TRY IT
In the records below, locate the line containing "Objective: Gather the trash", then extract it and all following lines exactly, ending with the last line.
####################
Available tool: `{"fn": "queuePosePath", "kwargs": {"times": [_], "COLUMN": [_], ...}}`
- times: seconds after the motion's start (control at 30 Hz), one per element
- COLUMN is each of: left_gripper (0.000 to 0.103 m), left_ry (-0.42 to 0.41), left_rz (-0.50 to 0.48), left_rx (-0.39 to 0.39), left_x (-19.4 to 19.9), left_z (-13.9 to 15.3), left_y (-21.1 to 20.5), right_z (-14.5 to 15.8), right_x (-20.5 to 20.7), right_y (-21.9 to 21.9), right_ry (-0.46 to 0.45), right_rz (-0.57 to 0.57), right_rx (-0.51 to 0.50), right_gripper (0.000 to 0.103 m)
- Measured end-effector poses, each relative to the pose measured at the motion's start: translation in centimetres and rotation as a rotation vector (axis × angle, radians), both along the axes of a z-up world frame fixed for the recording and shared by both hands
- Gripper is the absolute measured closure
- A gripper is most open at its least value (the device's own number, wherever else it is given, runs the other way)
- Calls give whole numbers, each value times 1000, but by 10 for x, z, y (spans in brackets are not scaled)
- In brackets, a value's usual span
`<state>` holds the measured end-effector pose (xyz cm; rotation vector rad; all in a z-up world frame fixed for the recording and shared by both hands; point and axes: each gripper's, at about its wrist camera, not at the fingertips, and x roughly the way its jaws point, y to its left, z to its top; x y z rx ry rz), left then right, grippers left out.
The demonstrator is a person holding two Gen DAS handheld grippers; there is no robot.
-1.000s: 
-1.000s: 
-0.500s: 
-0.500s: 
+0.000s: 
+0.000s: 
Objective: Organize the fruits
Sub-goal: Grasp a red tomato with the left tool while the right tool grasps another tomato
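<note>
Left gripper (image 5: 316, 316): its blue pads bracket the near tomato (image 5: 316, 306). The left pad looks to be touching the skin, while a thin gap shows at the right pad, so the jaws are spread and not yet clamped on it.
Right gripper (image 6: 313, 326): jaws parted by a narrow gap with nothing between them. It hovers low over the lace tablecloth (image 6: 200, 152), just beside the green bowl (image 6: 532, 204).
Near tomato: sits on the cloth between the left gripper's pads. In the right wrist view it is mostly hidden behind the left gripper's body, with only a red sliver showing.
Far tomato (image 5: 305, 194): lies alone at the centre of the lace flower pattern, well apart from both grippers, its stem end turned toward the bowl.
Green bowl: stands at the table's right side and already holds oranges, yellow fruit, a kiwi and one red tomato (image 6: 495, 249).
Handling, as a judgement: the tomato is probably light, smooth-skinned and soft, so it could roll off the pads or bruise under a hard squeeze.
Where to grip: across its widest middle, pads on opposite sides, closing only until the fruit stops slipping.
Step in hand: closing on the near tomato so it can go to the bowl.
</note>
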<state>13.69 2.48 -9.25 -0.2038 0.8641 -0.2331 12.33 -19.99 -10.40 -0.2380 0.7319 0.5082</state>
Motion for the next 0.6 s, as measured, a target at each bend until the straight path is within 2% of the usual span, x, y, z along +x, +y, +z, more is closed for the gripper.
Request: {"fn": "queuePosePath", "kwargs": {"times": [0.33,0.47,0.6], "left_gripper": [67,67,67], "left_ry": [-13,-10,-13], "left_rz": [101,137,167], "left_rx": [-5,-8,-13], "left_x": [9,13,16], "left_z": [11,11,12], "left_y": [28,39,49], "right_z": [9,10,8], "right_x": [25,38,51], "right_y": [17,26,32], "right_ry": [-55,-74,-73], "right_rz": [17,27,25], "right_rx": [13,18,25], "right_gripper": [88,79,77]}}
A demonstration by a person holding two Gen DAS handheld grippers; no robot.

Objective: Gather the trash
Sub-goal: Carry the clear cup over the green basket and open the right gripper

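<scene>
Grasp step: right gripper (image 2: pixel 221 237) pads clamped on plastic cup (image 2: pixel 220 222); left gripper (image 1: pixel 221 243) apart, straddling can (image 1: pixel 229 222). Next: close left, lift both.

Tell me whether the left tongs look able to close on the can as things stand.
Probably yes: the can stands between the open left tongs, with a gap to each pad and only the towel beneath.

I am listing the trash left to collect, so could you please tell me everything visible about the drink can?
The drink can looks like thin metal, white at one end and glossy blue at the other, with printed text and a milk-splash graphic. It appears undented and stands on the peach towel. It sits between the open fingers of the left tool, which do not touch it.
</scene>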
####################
EXERCISE RESPONSE
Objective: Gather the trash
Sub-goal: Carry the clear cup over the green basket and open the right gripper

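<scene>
Grasp step: right gripper (image 2: pixel 221 237) pads clamped on plastic cup (image 2: pixel 220 222); left gripper (image 1: pixel 221 243) apart, straddling can (image 1: pixel 229 222). Next: close left, lift both.

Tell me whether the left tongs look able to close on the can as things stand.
Probably yes: the can stands between the open left tongs, with a gap to each pad and only the towel beneath.

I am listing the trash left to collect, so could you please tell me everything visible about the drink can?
The drink can looks like thin metal, white at one end and glossy blue at the other, with printed text and a milk-splash graphic. It appears undented and stands on the peach towel. It sits between the open fingers of the left tool, which do not touch it.
</scene>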

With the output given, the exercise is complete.